Your answer should reproduce every line of the material in which the word "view" occurs.

Content starts

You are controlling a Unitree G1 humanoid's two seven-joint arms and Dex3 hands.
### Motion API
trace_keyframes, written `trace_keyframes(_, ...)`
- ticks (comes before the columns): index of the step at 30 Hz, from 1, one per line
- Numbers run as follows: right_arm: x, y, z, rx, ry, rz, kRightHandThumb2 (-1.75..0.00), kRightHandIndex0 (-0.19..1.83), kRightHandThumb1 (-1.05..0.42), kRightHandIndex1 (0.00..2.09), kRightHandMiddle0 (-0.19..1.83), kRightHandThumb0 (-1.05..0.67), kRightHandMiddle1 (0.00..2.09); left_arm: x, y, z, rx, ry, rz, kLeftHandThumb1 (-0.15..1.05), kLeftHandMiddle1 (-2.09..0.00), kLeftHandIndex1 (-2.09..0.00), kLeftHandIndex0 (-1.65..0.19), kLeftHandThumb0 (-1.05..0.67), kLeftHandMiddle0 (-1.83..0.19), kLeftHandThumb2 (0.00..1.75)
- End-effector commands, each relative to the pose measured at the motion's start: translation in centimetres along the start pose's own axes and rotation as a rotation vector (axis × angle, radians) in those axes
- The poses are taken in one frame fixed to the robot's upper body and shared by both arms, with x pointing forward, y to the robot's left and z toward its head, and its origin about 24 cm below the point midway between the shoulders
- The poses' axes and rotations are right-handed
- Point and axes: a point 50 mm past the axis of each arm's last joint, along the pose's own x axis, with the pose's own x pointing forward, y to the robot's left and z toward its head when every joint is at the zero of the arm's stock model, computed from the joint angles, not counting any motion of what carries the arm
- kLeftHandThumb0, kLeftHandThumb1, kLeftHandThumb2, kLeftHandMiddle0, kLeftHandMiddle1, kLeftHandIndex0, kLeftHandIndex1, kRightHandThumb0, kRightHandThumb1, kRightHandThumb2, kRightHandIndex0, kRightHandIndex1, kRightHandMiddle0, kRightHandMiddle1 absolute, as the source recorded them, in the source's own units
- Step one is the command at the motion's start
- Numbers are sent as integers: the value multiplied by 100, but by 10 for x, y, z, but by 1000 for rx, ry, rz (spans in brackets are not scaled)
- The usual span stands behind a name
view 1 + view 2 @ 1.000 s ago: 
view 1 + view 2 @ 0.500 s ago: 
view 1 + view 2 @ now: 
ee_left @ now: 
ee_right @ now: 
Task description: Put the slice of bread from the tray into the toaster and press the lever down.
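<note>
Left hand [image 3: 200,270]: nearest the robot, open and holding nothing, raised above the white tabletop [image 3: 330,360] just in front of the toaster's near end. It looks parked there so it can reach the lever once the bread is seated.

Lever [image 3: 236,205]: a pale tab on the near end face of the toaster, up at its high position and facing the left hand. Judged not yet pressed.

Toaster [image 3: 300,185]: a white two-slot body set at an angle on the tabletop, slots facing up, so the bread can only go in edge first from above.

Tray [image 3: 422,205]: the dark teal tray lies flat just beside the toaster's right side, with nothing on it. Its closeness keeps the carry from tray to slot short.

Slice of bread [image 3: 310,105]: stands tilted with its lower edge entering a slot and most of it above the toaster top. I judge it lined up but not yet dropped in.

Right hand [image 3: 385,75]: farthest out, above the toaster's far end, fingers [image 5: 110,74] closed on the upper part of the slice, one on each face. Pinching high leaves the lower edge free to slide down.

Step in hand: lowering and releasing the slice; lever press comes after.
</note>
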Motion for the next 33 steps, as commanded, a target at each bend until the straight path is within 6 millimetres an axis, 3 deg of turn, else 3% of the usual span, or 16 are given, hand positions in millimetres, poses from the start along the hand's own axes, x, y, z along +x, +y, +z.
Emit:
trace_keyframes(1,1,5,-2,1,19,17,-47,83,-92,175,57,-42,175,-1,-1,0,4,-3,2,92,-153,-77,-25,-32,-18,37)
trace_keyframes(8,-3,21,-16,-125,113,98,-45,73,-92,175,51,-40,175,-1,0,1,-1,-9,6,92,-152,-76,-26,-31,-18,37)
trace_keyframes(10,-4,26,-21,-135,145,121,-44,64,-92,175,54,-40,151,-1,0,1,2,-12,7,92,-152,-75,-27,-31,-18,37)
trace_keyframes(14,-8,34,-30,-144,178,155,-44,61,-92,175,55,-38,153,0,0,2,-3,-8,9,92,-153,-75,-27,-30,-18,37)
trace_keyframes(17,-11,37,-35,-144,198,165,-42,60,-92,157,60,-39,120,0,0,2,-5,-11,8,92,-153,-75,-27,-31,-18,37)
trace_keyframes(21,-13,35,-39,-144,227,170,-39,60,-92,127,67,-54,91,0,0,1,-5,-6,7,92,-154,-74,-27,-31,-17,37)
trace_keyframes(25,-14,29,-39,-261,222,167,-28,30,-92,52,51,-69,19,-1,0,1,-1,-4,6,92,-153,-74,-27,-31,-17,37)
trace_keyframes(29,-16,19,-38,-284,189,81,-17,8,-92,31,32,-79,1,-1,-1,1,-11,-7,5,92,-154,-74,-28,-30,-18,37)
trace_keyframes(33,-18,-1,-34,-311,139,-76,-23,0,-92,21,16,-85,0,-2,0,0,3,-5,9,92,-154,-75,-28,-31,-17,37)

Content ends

◆ **Problem solution**:
view 1 + view 2 @ 1.000 s ago: 
view 1 + view 2 @ 0.500 s ago: 
view 1 + view 2 @ now: 

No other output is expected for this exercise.